- _INFORMATION SUPPLIED_

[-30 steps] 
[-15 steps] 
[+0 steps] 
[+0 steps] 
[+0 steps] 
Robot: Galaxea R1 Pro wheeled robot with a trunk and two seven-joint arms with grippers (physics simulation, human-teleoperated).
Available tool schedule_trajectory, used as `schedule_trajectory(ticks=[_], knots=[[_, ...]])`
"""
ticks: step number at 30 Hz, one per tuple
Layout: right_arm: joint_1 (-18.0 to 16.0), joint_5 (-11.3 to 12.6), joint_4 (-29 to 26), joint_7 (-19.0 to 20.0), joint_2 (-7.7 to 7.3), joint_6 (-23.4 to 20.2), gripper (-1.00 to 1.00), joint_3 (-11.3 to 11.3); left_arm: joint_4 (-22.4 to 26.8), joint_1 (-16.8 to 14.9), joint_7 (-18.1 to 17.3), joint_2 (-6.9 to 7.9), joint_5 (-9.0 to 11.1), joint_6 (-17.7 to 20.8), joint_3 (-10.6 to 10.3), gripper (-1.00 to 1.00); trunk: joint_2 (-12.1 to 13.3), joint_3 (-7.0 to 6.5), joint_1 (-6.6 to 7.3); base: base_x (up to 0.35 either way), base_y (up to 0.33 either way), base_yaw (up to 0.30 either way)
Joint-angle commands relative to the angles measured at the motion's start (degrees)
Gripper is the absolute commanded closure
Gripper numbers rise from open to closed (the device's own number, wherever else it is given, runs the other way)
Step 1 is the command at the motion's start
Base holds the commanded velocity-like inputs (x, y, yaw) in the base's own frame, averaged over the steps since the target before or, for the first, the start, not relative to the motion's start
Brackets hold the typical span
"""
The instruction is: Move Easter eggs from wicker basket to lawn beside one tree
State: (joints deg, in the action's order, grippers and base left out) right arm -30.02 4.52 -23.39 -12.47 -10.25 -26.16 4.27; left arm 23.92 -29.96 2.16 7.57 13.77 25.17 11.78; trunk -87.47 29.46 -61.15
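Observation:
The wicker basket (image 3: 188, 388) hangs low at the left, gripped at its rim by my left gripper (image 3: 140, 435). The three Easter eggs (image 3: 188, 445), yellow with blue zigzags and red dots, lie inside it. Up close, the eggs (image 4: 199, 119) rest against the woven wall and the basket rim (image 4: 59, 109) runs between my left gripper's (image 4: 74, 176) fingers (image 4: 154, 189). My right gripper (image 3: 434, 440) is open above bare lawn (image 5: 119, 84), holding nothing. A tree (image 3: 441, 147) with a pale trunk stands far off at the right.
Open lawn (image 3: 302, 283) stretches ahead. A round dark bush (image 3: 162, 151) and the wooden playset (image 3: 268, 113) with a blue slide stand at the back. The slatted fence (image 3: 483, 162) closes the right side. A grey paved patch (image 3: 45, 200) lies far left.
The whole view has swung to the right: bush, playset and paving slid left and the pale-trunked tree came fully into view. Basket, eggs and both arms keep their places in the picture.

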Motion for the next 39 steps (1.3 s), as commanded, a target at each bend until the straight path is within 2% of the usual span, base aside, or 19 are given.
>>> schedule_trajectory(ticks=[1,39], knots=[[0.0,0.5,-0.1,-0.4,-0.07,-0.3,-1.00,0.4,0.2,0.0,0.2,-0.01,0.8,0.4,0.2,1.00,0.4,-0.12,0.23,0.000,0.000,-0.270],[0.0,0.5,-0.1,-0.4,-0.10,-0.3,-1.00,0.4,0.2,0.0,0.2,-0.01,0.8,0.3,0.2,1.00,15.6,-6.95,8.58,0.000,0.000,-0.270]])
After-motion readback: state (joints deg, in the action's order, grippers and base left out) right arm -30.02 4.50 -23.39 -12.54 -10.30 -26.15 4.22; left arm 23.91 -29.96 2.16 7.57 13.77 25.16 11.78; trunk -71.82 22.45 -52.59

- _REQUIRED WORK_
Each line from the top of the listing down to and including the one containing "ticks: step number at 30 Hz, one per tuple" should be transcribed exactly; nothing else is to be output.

- _OUTPUT OF THE EXERCISE_
[-30 steps] 
[-15 steps] 
[+0 steps] 
[+0 steps] 
[+0 steps] 
Robot: Galaxea R1 Pro wheeled robot with a trunk and two seven-joint arms with grippers (physics simulation, human-teleoperated).
Available tool schedule_trajectory, used as `schedule_trajectory(ticks=[_], knots=[[_, ...]])`
"""
ticks: step number at 30 Hz, one per tuple

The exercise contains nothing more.